_PROBLEM TO SOLVE:_ For the string "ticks", search the entries below and copy every line where it appears.

··· EXERCISE INPUTS ···

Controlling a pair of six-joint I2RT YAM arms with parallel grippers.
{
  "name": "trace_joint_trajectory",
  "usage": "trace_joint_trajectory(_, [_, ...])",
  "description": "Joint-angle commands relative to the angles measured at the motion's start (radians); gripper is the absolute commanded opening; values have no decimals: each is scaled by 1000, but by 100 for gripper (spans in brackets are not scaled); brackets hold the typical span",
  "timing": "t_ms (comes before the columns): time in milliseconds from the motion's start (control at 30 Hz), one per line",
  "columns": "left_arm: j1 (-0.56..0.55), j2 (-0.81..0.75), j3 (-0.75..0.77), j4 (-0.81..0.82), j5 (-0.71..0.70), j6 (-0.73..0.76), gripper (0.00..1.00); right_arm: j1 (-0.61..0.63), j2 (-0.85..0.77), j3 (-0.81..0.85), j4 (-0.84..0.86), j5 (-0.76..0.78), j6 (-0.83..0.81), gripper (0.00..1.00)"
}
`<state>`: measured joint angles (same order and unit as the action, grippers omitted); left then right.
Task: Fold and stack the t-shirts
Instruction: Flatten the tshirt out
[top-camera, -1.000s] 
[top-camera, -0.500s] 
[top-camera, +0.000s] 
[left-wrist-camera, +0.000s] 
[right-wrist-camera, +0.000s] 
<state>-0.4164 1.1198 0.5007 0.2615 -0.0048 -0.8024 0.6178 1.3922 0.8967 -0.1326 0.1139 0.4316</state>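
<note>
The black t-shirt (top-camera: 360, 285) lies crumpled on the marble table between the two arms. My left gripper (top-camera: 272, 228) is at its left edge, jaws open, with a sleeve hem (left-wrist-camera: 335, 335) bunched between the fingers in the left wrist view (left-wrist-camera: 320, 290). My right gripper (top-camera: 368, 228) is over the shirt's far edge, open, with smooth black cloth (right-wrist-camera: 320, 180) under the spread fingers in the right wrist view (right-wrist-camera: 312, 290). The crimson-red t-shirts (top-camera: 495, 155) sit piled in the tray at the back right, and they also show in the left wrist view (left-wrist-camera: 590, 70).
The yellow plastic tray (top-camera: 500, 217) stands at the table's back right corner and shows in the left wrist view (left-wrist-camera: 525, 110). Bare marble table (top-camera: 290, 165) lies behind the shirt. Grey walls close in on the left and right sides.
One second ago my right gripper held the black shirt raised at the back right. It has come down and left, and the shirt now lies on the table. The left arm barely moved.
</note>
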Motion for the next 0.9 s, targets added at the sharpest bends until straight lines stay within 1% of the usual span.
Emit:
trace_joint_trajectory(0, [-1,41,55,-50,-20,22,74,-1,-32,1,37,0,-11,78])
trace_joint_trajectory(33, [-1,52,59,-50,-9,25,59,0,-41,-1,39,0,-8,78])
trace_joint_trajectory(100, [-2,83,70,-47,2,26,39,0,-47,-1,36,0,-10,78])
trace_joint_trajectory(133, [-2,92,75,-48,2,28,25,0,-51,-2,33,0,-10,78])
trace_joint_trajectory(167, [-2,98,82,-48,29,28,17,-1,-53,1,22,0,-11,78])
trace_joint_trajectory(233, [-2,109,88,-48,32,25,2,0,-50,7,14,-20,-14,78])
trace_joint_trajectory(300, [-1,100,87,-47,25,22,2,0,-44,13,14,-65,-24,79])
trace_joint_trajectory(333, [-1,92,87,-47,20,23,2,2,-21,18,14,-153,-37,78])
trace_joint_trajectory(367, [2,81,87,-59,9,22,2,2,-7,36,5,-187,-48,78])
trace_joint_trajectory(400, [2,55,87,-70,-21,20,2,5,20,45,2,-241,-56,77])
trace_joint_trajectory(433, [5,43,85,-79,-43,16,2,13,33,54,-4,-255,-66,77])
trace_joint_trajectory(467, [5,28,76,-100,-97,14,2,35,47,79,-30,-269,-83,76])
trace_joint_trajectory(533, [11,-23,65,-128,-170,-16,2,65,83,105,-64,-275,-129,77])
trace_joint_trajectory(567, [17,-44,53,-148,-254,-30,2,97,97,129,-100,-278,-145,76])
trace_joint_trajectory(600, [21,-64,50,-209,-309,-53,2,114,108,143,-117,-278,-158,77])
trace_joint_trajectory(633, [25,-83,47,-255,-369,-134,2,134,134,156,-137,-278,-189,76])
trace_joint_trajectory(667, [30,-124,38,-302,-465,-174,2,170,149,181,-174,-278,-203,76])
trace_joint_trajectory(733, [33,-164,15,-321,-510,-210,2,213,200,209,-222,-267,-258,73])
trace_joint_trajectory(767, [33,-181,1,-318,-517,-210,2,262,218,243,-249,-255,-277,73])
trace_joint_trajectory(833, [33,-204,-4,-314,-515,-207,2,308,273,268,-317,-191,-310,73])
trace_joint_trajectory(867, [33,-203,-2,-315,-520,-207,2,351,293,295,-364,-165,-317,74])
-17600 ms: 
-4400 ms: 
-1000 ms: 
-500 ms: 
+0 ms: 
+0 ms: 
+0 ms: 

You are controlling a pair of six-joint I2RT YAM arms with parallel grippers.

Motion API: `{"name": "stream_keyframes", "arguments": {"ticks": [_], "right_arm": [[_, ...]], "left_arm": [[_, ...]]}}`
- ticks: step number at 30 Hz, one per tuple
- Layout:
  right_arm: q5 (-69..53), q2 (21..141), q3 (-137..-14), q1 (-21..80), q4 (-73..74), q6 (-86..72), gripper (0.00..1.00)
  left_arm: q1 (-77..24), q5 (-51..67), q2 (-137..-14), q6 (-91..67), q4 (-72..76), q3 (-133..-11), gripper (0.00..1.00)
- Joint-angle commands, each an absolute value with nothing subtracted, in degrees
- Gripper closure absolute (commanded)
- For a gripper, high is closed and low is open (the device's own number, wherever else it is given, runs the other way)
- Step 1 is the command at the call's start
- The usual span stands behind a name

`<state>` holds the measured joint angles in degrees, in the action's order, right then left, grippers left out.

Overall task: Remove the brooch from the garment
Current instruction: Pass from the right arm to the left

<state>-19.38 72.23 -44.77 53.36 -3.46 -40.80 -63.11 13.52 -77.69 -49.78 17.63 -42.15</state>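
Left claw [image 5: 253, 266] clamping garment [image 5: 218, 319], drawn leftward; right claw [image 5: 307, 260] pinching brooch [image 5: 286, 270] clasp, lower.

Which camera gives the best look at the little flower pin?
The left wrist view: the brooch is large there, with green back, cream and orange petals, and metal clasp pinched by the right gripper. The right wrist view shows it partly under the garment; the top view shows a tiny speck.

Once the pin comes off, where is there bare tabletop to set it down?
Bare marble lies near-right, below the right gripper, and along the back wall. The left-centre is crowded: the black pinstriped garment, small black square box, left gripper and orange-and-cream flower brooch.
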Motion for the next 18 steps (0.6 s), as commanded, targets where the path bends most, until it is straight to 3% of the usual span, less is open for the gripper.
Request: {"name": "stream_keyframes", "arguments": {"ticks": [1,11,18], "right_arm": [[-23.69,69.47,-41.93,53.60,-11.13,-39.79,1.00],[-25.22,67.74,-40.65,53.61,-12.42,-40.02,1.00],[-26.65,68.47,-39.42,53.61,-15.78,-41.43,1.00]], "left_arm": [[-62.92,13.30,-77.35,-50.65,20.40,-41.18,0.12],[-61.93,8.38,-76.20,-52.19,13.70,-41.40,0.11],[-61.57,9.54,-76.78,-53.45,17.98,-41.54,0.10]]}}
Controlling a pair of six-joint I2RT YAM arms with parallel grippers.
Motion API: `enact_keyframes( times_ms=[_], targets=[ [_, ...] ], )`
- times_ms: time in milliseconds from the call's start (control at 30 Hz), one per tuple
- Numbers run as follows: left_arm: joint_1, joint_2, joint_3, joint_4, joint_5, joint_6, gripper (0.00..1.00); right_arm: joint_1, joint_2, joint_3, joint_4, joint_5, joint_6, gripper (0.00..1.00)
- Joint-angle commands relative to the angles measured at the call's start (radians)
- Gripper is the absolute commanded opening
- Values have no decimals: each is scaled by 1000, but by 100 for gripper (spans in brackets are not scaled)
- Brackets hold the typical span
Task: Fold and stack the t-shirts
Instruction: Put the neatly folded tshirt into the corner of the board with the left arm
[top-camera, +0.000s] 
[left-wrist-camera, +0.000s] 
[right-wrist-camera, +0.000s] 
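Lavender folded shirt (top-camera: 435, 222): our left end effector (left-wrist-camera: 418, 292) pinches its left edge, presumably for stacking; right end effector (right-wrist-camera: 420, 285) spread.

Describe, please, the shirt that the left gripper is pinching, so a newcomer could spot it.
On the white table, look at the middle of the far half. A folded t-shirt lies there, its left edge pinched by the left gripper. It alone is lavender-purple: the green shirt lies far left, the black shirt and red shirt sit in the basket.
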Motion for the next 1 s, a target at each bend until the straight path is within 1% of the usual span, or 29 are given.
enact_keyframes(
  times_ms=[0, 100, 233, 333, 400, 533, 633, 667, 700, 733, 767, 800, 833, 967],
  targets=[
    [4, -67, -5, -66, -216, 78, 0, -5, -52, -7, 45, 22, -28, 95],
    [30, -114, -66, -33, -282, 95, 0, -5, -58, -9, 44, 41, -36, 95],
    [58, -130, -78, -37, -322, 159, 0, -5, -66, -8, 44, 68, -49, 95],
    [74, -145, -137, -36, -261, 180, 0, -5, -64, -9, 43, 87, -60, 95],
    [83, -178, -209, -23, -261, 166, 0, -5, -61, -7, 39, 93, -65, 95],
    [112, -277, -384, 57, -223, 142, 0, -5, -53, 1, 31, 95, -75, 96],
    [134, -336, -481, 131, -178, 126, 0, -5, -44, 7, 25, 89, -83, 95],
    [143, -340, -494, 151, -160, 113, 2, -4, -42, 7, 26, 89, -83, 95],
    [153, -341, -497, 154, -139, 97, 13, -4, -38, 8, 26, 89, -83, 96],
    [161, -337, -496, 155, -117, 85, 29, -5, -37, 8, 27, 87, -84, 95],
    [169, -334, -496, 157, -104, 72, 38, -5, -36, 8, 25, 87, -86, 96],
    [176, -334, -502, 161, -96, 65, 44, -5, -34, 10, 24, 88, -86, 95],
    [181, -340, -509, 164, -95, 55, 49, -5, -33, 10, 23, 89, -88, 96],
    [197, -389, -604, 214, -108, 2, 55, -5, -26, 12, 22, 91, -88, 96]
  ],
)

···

_RESPONSE AREA:_
Motion API: `{"name": "stream_keyframes", "arguments": {"ticks": [_], "right_arm": [[_, ...]], "left_arm": [[_, ...]]}}`
- ticks: step number at 30 Hz, one per tuple
Request: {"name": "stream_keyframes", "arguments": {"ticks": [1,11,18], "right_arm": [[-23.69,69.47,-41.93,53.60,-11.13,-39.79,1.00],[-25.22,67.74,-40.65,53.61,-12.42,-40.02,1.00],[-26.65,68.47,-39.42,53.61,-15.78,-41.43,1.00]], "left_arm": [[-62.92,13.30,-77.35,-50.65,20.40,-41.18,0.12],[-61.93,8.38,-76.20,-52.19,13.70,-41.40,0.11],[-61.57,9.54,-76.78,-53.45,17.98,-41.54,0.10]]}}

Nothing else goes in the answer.